Despite overproduction of soybeans, India imports large volumes of soybean oil

Despite the government’s active policy to support the oilseed sector, India is facing a paradoxical situation: domestic soybean prices remain below the minimum procurement price (MSP), while soybean oil imports are increasing. For two consecutive seasons, starting from October 2023, procurement prices in the main producing states – Madhya Pradesh, Maharashtra and Rajasthan – have been consistently below the MSP. Meanwhile, soybean oil imports from Brazil, Argentina and the US have been increasing steadily.
It would seem that cheaper imports could explain this trend, but analysis shows the opposite: soybean oil produced in India is cheaper than imported by 16-21 rupees per liter. Despite this, there is a shortage of buyers for local soybeans in the domestic market, which leads to its overproduction and a further fall in prices in agricultural farms.

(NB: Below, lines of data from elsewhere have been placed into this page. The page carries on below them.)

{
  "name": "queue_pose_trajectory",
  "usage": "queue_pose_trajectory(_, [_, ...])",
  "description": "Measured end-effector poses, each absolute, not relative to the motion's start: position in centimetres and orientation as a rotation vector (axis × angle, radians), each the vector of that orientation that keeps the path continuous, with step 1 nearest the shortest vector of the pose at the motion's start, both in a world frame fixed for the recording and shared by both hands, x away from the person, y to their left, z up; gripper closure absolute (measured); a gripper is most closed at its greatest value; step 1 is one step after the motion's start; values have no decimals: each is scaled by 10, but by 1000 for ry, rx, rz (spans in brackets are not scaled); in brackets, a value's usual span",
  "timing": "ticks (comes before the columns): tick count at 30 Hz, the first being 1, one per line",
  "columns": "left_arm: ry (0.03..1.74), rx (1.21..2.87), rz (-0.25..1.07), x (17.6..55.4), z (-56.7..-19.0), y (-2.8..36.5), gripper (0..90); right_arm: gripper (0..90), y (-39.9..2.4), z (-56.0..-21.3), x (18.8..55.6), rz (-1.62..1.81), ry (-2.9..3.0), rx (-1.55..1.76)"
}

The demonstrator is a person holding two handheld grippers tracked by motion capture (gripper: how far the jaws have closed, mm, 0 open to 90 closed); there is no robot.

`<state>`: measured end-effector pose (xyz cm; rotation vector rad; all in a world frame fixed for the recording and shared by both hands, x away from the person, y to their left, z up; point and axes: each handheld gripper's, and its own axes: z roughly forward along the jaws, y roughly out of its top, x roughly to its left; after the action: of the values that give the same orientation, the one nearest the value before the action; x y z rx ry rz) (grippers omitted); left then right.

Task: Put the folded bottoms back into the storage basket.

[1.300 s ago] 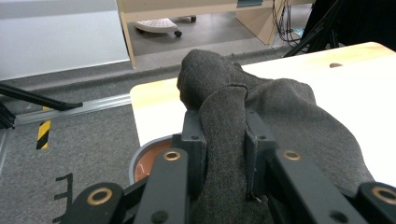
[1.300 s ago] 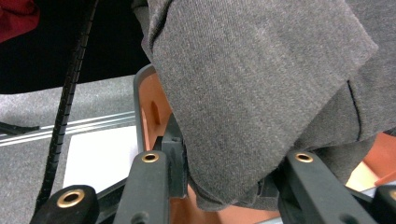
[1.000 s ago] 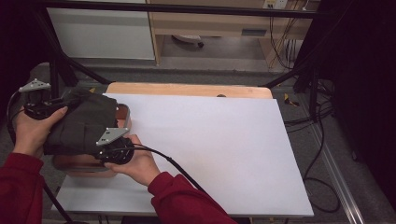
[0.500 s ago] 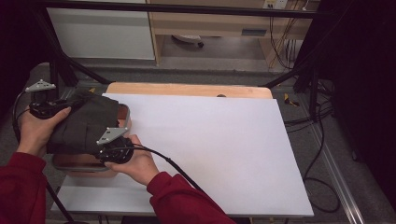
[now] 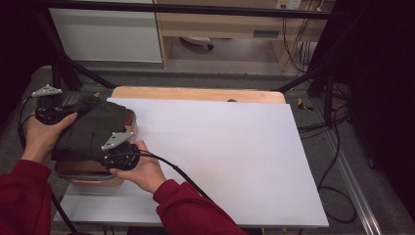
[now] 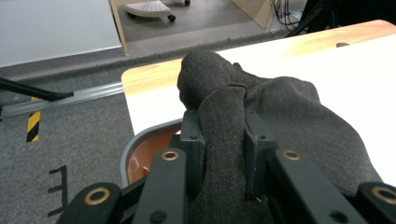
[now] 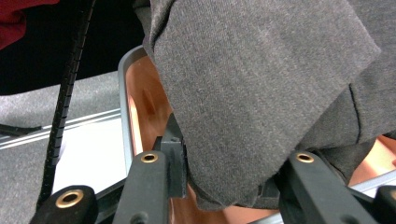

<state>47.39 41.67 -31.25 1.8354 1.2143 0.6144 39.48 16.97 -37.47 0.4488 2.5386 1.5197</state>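
High view puts the orange tub (image 5: 88,171) at the desk's (image 5: 220,147) left edge, with wide bare white surface to its right. Left tongs (image 6: 223,154) and right tongs (image 7: 224,172) each clamp a fold of the soft, dark grey knitted cloth (image 5: 93,129) draped over the grey-rimmed tub.

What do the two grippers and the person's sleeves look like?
Both the left gripper and the right gripper are black, with brass-coloured rivets on the jaws, a grey three-cornered plate on top and a trailing black cable. The sleeves are dark red.
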Motion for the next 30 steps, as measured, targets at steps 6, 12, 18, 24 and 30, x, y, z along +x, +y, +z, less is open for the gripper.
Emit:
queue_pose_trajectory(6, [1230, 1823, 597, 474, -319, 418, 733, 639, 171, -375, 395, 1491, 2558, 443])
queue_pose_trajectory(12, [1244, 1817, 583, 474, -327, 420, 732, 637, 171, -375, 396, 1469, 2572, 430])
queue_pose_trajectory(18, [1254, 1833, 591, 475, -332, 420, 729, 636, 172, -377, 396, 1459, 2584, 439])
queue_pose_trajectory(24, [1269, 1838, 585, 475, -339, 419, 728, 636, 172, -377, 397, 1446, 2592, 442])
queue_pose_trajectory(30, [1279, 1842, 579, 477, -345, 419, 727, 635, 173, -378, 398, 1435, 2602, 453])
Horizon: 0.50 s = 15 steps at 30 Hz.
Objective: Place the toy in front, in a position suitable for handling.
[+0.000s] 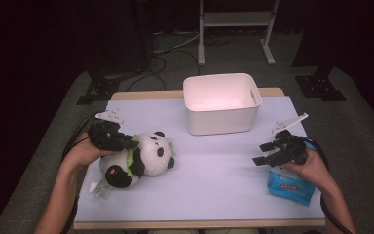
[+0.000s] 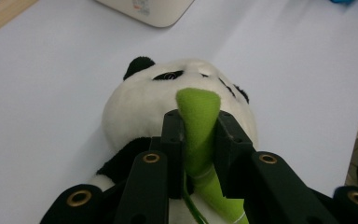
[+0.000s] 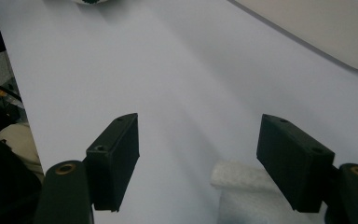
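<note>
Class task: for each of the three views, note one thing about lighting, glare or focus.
High view: the white bin glows overexposed and the room behind is dark. Left gripper view: the panda toy is sharp, its green leaf evenly lit. Right gripper view: soft jaw shadows on the table.

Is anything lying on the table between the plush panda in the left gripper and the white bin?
Nothing visible: the lavender tabletop is bare between the black-and-white plush panda, held by the left gripper, and the white plastic bin.

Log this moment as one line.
left hand-held gripper: shut on panda's green leaf | right hand-held gripper: open, idle | bin: empty
</note>
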Tool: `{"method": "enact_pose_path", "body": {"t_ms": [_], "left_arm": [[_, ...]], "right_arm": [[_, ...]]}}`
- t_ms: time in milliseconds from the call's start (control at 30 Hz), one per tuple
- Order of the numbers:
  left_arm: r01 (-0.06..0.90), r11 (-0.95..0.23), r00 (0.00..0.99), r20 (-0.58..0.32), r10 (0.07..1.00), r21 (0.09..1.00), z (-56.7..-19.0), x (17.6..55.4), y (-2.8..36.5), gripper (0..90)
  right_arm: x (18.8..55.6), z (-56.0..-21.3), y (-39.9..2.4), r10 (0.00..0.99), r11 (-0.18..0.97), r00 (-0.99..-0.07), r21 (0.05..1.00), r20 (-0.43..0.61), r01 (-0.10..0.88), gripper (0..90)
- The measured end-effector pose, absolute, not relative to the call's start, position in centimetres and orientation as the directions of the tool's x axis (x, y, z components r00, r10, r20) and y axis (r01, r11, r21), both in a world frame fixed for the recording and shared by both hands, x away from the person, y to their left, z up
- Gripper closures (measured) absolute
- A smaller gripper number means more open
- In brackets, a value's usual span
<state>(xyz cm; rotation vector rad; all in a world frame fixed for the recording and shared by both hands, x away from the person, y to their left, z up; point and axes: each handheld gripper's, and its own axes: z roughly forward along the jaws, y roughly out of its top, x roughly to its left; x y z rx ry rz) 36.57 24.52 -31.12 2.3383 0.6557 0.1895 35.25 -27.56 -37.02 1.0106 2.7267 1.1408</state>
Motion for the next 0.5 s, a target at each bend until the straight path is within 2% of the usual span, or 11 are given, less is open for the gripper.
{"method": "enact_pose_path", "body": {"t_ms": [500], "left_arm": [[0.337,-0.649,0.902,-0.036,0.431,0.682,-28.8,36.2,20.8,75.3]], "right_arm": [[35.3,-36.9,-28.1,0.578,0.514,-0.785,0.647,0.224,0.563,28.3]]}}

The main reason for the stagnation of prices is the surplus of soybean meal, which arose due to the global record soybean harvest and aggressive production of processed products in the USA and Brazil. In addition, Indian farmers have faced competition from DDGS (Distillers’ Dried Grains with Solubles) – a cheaper alternative to soybean meal in the feed industry, which is actively growing due to government programs to develop bioethanol.
The difficult situation with overproduction of soybeans requires urgent intervention by politicians and agricultural analysts. Instead of reducing production, it is necessary to reconsider the strategy of supporting farmers, promote the expansion of domestic and foreign markets for soybean meal and invest in increasing yields. Without an integrated approach, India risks finding itself in a situation where a strategically important sector becomes economically unprofitable for producers.